- _Task objective_
Copy down every line of the data that follows exactly. Omit the pictures.

Start of Block

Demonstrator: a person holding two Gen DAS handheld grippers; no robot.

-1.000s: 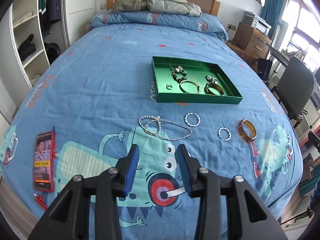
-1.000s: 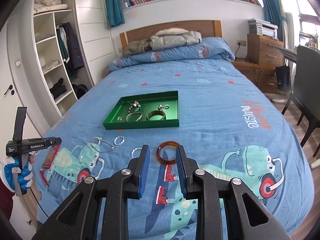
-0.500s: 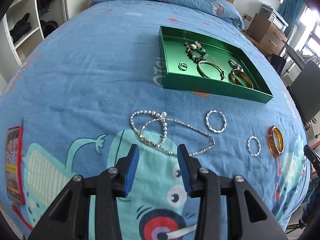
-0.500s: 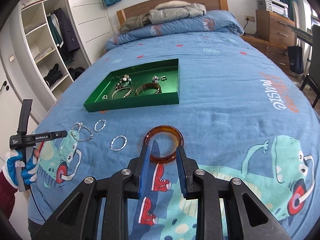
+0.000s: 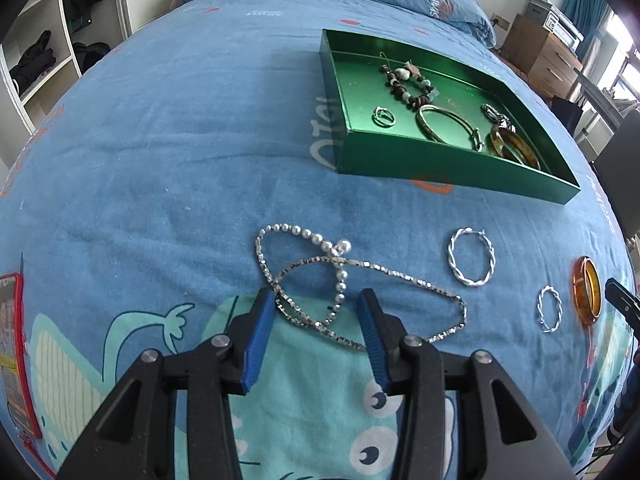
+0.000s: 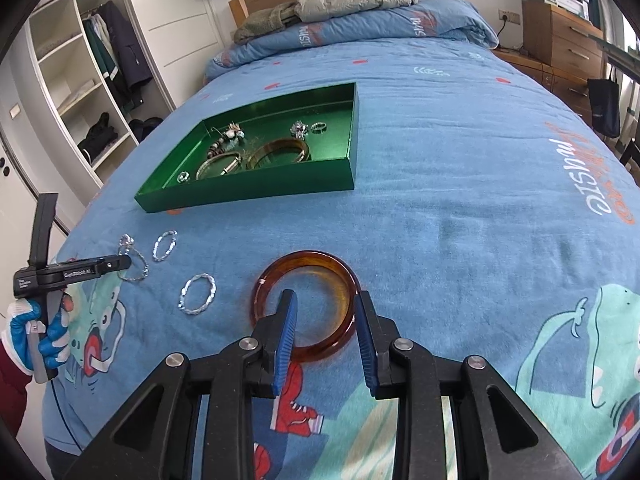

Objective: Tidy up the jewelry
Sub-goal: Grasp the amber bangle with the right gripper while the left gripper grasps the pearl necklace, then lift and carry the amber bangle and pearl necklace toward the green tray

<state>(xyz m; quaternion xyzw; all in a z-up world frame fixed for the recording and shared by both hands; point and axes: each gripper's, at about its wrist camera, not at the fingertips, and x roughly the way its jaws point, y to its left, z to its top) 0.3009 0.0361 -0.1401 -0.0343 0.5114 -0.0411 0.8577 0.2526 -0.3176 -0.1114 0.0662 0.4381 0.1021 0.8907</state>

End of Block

- _Exercise output_
Demonstrator: a person holding two Gen DAS handheld grippers; no robot.

-1.000s: 
-1.000s: 
-0.500s: 
-0.500s: 
+0.000s: 
+0.000s: 

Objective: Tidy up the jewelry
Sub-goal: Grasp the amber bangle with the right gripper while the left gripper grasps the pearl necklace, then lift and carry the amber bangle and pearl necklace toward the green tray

<state>(xyz m; quaternion xyzw; all in a z-up world frame fixed for the recording and shared by both hands; point and axes: each gripper's, at about its wrist camera, not at the fingertips, and x roughly the way its jaws point, y to its left, z to its top) 0.3009 0.0361 -0.1401 -0.0343 0.5114 -0.0411 0.8577 0.2526 -0.3176 -0.1114 0.0662 0.4381 0.1021 0.8907</state>

The output is complete, and nothing more is needed.